Orthodox America; Issue 2; Vol I, No. 2


Protoprespbyter Michael Pomansky
Orthodox Dogmatic Theology

THE APOSTOLIC CHURCH The Orthodox Church is called “apostolic” because the Apostles placed the historical beginning of the Church. They spread Christianity to the ends of the earth, and almost all of them sealed their preaching with a martyr’s death. The seeds of Christianity were sown in the world by their word and watered with their blood. They lit the unquenched flame of faith in the world by the power of their personal faith.

The Apostles preserved and transmitted to the Church the Christian teaching of faith and life in the form in which they had received it from their Master and Lord. Giving in themselves the example of the fulfillment of the commandments of the Gospel, they handed down to the faithful the teaching of Christ by word of mouth and in the Sacred Scriptures so that it might be preserved, confessed, and lived. The Apostles established, according to the commandment of the Lord, the Church’s sacred rites. They placed the beginning of the performance of the Holy Mysteries of the Body and Blood of Christ, of baptism, of ordination.

The Apostles established in the Church the grace-giving succession of the episcopate, and through it the succession of the whole grace-giving ministry of the church hierarchy, which is called to be stewards of the Mysteries of God, in accordance with I Corinthians 4:1.

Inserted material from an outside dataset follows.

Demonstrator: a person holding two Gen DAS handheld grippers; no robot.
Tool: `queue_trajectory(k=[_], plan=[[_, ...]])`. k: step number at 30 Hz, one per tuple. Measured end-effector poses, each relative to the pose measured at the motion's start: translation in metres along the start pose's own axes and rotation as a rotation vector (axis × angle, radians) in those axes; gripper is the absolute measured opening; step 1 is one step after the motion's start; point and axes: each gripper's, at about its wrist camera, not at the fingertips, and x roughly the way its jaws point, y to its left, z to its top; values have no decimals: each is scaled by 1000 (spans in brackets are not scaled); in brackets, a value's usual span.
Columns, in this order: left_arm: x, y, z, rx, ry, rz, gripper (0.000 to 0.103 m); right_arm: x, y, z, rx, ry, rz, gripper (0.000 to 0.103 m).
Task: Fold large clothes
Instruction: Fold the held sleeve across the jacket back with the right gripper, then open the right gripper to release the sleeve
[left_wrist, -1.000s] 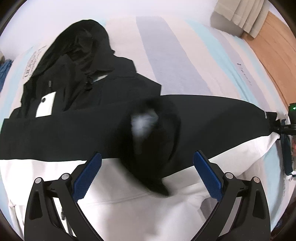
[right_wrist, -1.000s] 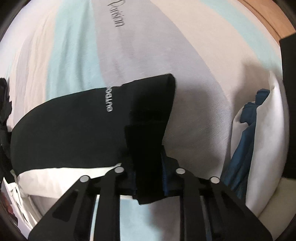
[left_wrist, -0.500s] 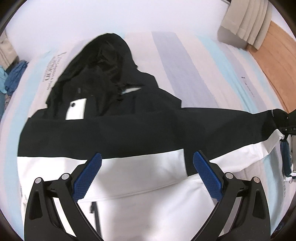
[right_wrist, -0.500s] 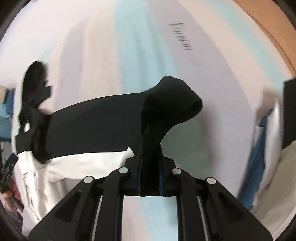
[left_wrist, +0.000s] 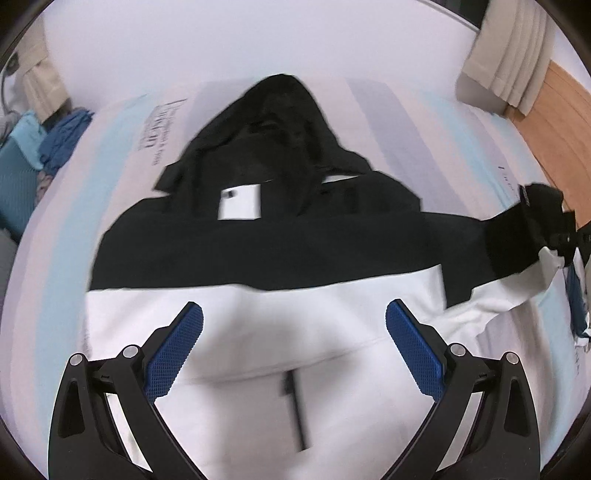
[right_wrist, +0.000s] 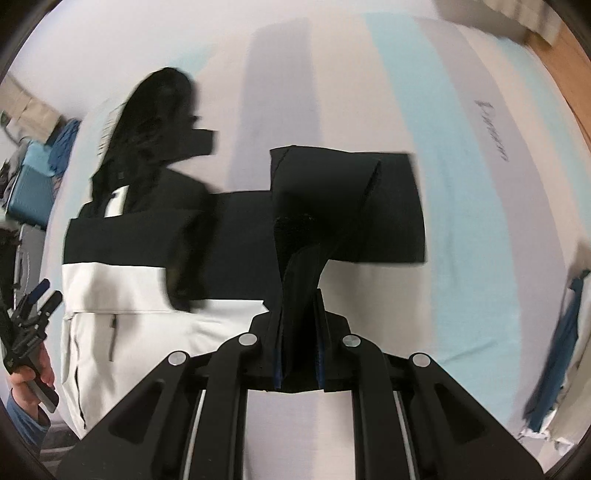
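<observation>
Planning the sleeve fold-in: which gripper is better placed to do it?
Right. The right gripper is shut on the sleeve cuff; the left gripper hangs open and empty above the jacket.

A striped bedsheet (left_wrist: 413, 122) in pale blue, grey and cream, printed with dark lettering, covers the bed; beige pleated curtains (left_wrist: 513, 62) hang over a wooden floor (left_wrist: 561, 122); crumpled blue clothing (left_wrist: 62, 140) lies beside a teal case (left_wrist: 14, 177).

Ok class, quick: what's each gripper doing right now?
Left gripper: open, holding nothing.
Right gripper: shut on the jacket's black sleeve cuff.
</observation>
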Motion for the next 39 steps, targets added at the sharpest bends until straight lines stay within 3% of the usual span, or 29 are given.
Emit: queue_trajectory(k=[11, 19, 28, 39], plan=[[-48, 133, -22, -88, 8, 34, 97, 4, 170, 31, -75, 3, 38, 12], [-53, 220, -34, -169, 52, -5, 97, 40, 294, 53, -127, 41, 8, 11], [-44, 285, -39, -194, 80, 4, 97, 90, 374, 53, -166, 81, 8, 12], [-26, 310, -42, -177, 97, 3, 97, 115, 444, 49, -224, 110, 54, 12]])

The Apostles established the beginning of the canonical structure of the Church’s life, being concerned that everything should be done “decently and in order”; an example of this is given in the fourteenth chapter of the First Epistle to the Corinthians, which contains directions for the assemblies where church services are celebrated.

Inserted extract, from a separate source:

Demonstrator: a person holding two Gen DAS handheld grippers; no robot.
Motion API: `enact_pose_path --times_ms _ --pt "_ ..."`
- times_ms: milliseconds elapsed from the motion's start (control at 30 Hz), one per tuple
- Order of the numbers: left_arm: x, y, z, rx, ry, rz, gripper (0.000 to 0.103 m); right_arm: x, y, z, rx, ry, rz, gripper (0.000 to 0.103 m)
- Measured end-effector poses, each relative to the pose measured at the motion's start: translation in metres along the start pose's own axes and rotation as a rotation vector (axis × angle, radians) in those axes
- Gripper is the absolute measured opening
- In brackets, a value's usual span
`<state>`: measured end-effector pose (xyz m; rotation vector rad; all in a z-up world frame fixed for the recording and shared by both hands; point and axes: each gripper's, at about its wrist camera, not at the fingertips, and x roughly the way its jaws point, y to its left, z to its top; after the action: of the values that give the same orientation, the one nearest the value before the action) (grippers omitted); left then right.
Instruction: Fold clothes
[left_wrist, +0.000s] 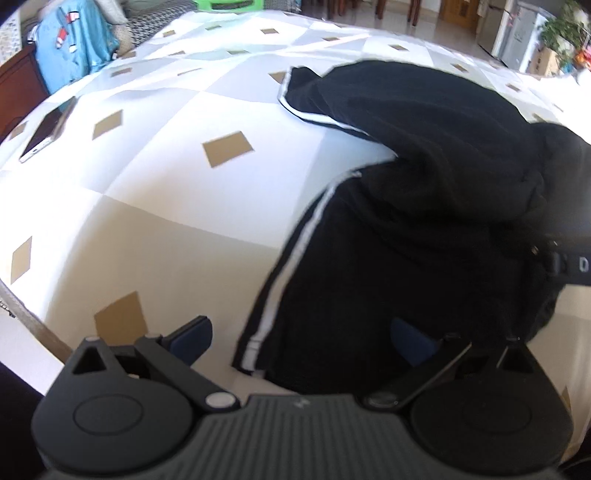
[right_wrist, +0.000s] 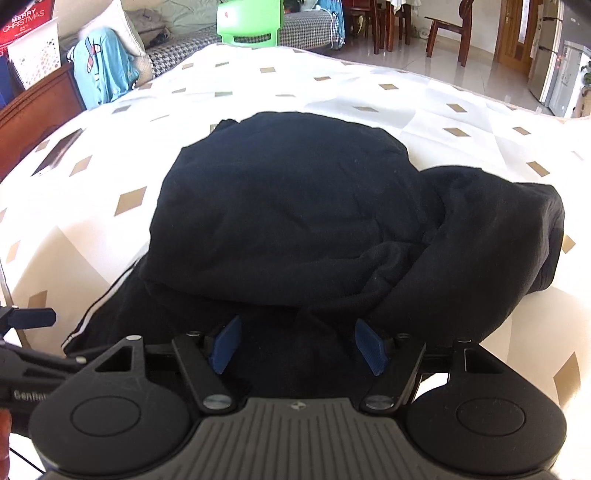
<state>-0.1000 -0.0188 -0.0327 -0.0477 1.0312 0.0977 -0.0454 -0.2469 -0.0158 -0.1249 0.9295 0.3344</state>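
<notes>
Two pairs of tongs hung over a black garment (right_wrist: 295, 206) that lay heaped on a desk covered with a white cloth (left_wrist: 155, 206) patterned with tan diamonds. The left tongs (left_wrist: 301, 341) stood wide open with nothing between their blue pads; the left pad (left_wrist: 192, 339) was over bare cloth and the right pad (left_wrist: 413, 343) over the dark fabric, with the garment's white-striped edge (left_wrist: 291, 258) running between and ahead of them. The right tongs (right_wrist: 297, 343) were also parted, less widely, their ribbed blue pads (right_wrist: 225, 343) standing on either side of a low fold of black fabric; whether either pad touched it could not be told. Ahead of the right tongs the garment rose in a rounded mound, with a looser bulge spilling off to their right. The left tongs showed at the left edge of the right wrist view, just beside the right tongs. Far ahead and to the left of the left tongs a phone (left_wrist: 44, 133) lay flat on the cloth, and beyond it a light blue garment (left_wrist: 74, 44) hung over furniture.
</notes>
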Motion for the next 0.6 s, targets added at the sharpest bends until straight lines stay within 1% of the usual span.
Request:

All this concerns the historical aspect. But besides this there is another, inward aspect which gives to the Church an apostolic quality. The Apostles were not only historically in the Church of Christ; they remain in it and are in it now. They were in the earthly Church, and they are now in the Heavenly Church, continuing to be in communion with believers on earth. Being the historical nucleus of the Church, they continue to be the spiritually living, although invisible, nucleus of the Church, both now and forever, in its constant existence. The Apostle John the Theologian writes…”Declare we unto you, that ye also may have fellowship with us; and truly our fellowship is with the Father, and with His Son Jesus Christ” (I John 1:3). These words have for us the same force as they had for the contemporaries of the Apostle; they contain an exhortation to us to be in communion with the ranks of Apostles, for the nearness of the Apostles to the Holy Trinity is greater than ours. Thus, both for reasons of an historical character, and for reasons of an inward character, the Apostles are the foundations of the Church. Therefore it is said of the Church: It is built upon the foundation of the Apostles and Prophets, Jesus Christ Himself being the chief cornerstone (Eph. 2:20). The naming of the Church as “apostolic” indicates that it is established not on a single Apostle (as the Roman Church later taught), but upon all twelve; otherwise it would have to bear the name of Peter, or John, or some other. The Church as it were ahead of time, warned us against thinking according to a “fleshly” principle (I Cor. 3:4): “I am of Paul, I am of Apollos, I am of Cephas.” In the Apocalypse, concerning the city coming down from heaven it is said: And the wall of the city had twelve foundations, and in them the names of the twelve Apostles of the Lamb (Apoc. 21:14).